Moshe Weiss (1977: 155)
By 3rd September 1939, despite attempts by the Polish army to slow the attack, Oświęcim was captured and by October it was incorporated into the Third Reich as part of the province of Katowice. Aerial bombardments had already begun in the two days prior.
When the Germans invaded Oświęcim, they did so mainly because it represented a viable place in which a “political, economic, and cultural centre of this New South Tyrol” could be created.
The name of the town was soon changed to Auschwitz. German place and street names replaced Polish names. The town was divided into two zones; the Old Reich and the Third Reich.
Attacks on Jewish culture begin
These military operations and the presence of the German army meant that the Jewish population in Oświęcim – which constituted 9000 out of 13000 residents – was one of the first communities to experience cultural genocide and mass violence during World War II. Likewise, the Polish population of the town faced persecution, deportation, and cultural genocide from the very first days of the conflict.
On the very first day of the German invasion of Oświęcim, “the first soldiers…met some orthodox Jews fleeing down the street and shot three of them on the spot”.
They also rounded up Jews in the market square and murdered eight of them.
In the days that followed, Jewish men between 14 and 60 years of age were forced to undertake manual labour, which included the reconstruction of the bridge over the Sola River that had been destroyed by the Polish army in advance of the invasion.
Many townspeople were shot in this early period and others died as a result of the forced labour they were made to endure.
Deportations of Jews began in 1940
As soon as the Germans occupied Oświęcim, deportations began. Initially, 1000 Jews were deported to a town near Lublin. Jews from one half of the town were also moved out of their homes into the other half in January 1940 to facilitate the construction of the Auschwitz camp complex. Jews from neighbouring towns and villages were also sent to Oświęcim to undertake forced labour or to make way for other construction projects in their home regions.
In March and April 1941, the remaining Jewish population of the town was deported to Będzin, Sosnowiec and Chrzanów. During deportations to Sosnowiec, on the 25th April 1941, Jews were forced to gather in the main market square with their belongings and were then transported on wagons. Photographs, taken by German informant Andreas Kasza, showed the scenes.
A landscape of camps
The Auschwitz camp complex rapidly expanded. Initially built to house Polish prisoners (due to overcrowding in prisons in the region), by 1942 Auschwitz-Birkenau became the largest Nazi death camp and the place where 1.1 million people were murdered. As well as the main camps – Auschwitz I and Auschwitz II (Birkenau) – more than 40 sub-camps were built, including the Auschwitz III (Buna Monowitz) site.
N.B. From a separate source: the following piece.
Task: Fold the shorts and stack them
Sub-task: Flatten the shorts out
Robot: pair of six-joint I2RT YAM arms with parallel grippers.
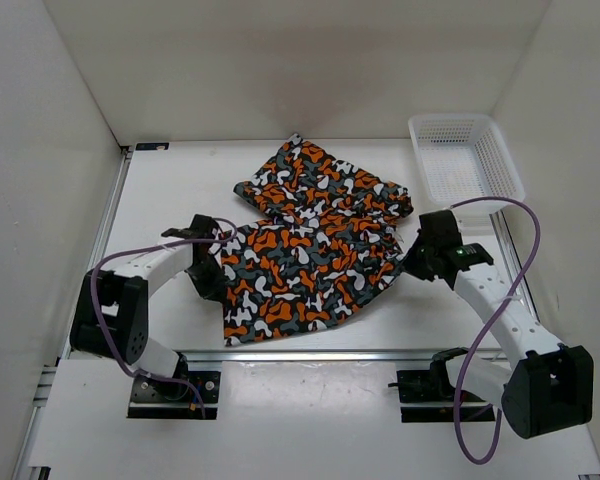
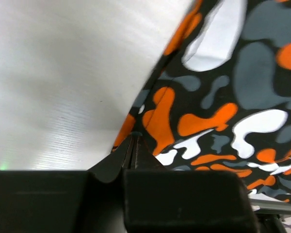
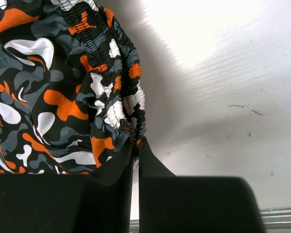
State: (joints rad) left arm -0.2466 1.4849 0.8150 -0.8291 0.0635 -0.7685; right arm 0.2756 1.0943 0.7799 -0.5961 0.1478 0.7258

Transforming OświęcimPlay Video
In November 1941, just a few months after the deportation of Oświęcim’s Jewish population, a subcamp of Auschwitz III was constructed in the northern part of the town’s Jewish cemetery. The camp was named “Camp Judenfreidhof” (Camp Jewish Cemetery) but later it was renamed Camp II Buchenwald.
Hence, cultural genocide, anti-Jewish measures and mass murder all formed part of a complex system of persecution levied against the Jewish population of Oświęcim and its surrounding regions.